Checklists: Saving Lives, Transforming Education?

  Reading time 6 minutes

In the December 10th, 2007, issue of the New Yorker (it takes me a few months to catch up these days), Atul Gawande wrote an eye-opening piece, “The Checklist.” The article describes how the implementation of a simple medical checklist, developed by Dr. Peter Pronovost of Johns Hopkins Medical Center, slashed the rate of oftentimes-lethal intravenous catheter infections for patients in intensive care units in the state of Michigan. How? By including simple, no-brainer steps like “Step One: Doctors must wash their hands with soap” that doctors and hospital staff were skipping, thus causing easily preventable deaths and infections in their intensive care units.

It’s pretty mind boggling. If Dr. Pronovost could actually implement his checklist across the US (easier said than done), it would largely wipe out the multiplier effect of thousands of human error deaths from skipped steps across thousands of diagnostic and procedural combinations. The power of the Gawande article is that it underscores that some of the most basic tools are the most effective ones. The checklist is brilliant in its very simplicity, and I’m sure it can have dramatic applications across all sectors.

Though checklists of all kinds (revising, editing, homework, behavior) can be found in elementary and secondary educational settings, it is harder to find individualized, purposeful use of checklists at the higher ed level. I don’t think the need for them has necessarily diminished. Though students in the online classroom aren’t dying of infections in intensive care units, they are spending unnecessary time getting lost and confused about when and where to submit assignments and are having difficulty managing their time in the absence of face-to-face accountability in the online environment. I hear professors complain about late assignments, ignored e-mails, and work submitted that is hardly reflective of critical thinking.

I think that a greater use of individualized checklists would improve communications between instructor and student and allow students to spend more time on substantive, creative work. In the online classroom, students need specific instructions on how to submit their work and how to participate in online discussions. They need assistance and they need writing papers and guideposts for completing assignments. Instructors provide all of these instructions, but typically in an elaborate course syllabus supplemented with lengthy e-mails in addition to whatever is posted in the course itself. Too frequently, instructors’ e-mail communications to students are lengthy documents that students may barely read all the way through. Professors aren’t joking when they say: “My students don’t read the syllabus,” or, “My students don’t read my e-mail.” They probably don’t. Why not provide students a more direct, simple path to success?

Checklists are simple and direct. They filter out extraneous details and give students a priority list of items to read and do. Checklists could be provided for specific parts of the syllabus. A “Welcome Checklist” supplementing a very brief welcome note from the instructor could replace the traditional long welcome letter from the instructor that tends to contain entirely too much information. Checklists could ensure that students edit and check their papers, properly reflecting on each step. I suspect that instructors would receive an elevated quality of writing, in response to clearer and cleaner communication to students.

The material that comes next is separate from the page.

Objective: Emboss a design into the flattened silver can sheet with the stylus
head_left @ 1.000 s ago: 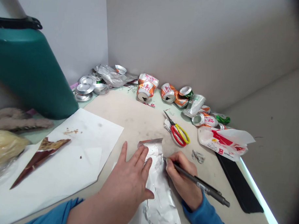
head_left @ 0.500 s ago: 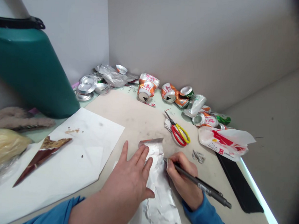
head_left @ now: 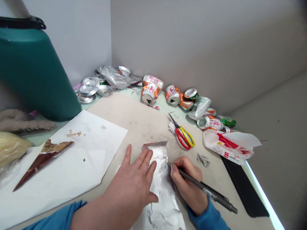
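A crinkled silver metal sheet [head_left: 163,196], which looks cut from a can, lies on the table in front of me. My left hand [head_left: 131,184] rests flat on its left side with the fingers spread. In my right hand [head_left: 190,181] is a dark grey pen [head_left: 211,194], gripped near its tip. That tip touches or hovers at the sheet's upper right edge; which of the two I cannot tell. Beyond the hands lie scissors [head_left: 184,138] with one red and one yellow handle, their blades on a small crumpled scrap [head_left: 172,128].
Crushed drink cans [head_left: 151,89] line the back wall, with can ends [head_left: 87,90] at back left. A green container [head_left: 39,70] stands left. White paper [head_left: 73,169] bears a brown torn piece [head_left: 43,159]. At right are a red-and-white wrapper [head_left: 228,144] and a black flat object [head_left: 244,185].
Both hands, the pen and the silver sheet look the same as before. Only a very slight shift of the whole view shows.
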`<state>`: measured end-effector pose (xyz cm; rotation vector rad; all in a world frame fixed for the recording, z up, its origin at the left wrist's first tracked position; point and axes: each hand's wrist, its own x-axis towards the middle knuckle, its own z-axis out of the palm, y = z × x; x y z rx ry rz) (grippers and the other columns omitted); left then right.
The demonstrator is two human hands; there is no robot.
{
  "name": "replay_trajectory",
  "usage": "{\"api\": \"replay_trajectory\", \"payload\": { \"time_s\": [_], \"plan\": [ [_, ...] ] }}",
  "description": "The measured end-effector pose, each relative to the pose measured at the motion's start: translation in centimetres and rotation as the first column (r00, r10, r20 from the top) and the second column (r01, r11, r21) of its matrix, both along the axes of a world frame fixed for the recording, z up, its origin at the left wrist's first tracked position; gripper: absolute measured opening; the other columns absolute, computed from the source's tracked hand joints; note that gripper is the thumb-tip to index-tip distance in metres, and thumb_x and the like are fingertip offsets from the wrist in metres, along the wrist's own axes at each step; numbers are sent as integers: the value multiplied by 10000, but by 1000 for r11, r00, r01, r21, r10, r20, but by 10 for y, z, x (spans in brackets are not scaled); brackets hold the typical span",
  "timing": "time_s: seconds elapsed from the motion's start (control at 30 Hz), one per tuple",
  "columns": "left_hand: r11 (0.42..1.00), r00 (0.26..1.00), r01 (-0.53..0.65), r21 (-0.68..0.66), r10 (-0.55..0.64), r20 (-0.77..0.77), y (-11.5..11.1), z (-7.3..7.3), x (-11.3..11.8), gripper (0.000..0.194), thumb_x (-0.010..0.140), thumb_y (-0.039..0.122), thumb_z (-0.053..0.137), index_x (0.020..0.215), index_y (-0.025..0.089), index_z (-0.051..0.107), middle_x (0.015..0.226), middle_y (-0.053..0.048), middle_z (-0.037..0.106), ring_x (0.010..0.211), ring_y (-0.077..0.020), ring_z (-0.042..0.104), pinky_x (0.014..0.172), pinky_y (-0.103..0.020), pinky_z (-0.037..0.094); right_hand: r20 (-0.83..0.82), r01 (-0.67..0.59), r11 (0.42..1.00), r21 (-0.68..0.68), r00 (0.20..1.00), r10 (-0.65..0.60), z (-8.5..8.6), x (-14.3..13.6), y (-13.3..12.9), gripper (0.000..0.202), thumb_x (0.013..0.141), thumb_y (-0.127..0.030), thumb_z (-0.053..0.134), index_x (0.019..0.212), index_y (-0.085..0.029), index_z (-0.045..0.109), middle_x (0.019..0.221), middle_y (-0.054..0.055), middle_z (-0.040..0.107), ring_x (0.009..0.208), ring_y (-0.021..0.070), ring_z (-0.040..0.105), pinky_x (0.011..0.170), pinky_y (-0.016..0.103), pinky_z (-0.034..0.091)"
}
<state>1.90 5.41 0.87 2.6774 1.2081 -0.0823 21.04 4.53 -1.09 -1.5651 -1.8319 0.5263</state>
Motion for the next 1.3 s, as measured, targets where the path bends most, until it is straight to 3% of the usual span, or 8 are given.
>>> {"api": "replay_trajectory", "payload": {
  "time_s": [0.57, 0.87, 1.07, 1.3],
  "plan": [
    [1000, 1000, 3, -17, -3, -9, -1, 1, 0, 738, 822, 626, 466, 1353, 116, 404, 1433, -226, 254, 1376, -329, 205, 1032, -712, 112, -7, -30, 999, -29, 1000, 29, 4, -1, -1, 146, 836, -219, 522, 698, -205, 476, 601, -47, 485, 541, 111, 457, 528, 236, 373],
    [1000, 1000, -3, 4, 3, 3, -2, -3, -1, 730, 817, 632, 468, 1340, 125, 428, 1432, -224, 274, 1372, -331, 220, 1022, -721, 121, -192, 121, 992, -21, 974, -122, 7, 2, 4, 183, 836, -242, 495, 658, -211, 464, 578, -42, 497, 544, 121, 486, 538, 236, 409],
    [999, 1000, -1, 32, 0, 27, -4, -8, -3, 723, 822, 650, 430, 1343, 149, 430, 1445, -203, 266, 1375, -321, 219, 1020, -721, 124, -111, 76, 996, -52, 990, -82, 7, -2, 0, 139, 796, -212, 520, 662, -205, 485, 553, -52, 482, 514, 111, 466, 503, 223, 388],
    [999, 1000, -8, -31, 8, 5, -2, -1, -3, 724, 818, 626, 469, 1358, 146, 404, 1452, -202, 221, 1376, -320, 206, 1030, -704, 133, -71, 88, 993, -73, 993, -93, 8, -4, 2, 150, 789, -197, 513, 648, -211, 463, 532, -58, 474, 496, 107, 462, 487, 217, 382]
  ]
}}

I think professors have been reluctant to use checklists because they involve this simplification of language, and so to some extent, instructors may feel checklists would enable students. Instructors expect students taking online courses to be able to read lengthy e-mails and take large tasks (reading and analyzing a case study; writing a paper) and automatically divide and sequence them out into a series of tasks independently.

But I think part of using checklists is adjusting to a need for an entirely simplified way of writing when communicating guidelines and expectations in an online course. We need to give over to this need for simplicity, standardization, and predictability that is not necessarily the standard way of communicating in academia. I think most instructors might be uncomfortable with embracing this format because it involves thinking and writing in a largely different way. Like most instructors, I’ve established a routine that was created before the age of e-mail and Facebook and text messaging. I grew up writing letters by hand, relishing the pure art of correspondence for its own sake. A checklist, in contrast, seems cold, and hardly feels like responsible and full communication. But I believe there is a way we can integrate checklists judiciously. You can still impart tone and personality in your email and your communications with your students, yet not lose them in a sea of verbiage.

I’ll spend the next few weeks integrating a few checklists into the design of the online class, to showcase the checklist as being an important, very low tech tool. I am purposefully keeping fancy checklist/tasklist applications out of it for the moment, though I sometimes feel I have tested out every checklist/tasklist application that exists. This is more about the mindset than the technology. It’s captivatingly simple.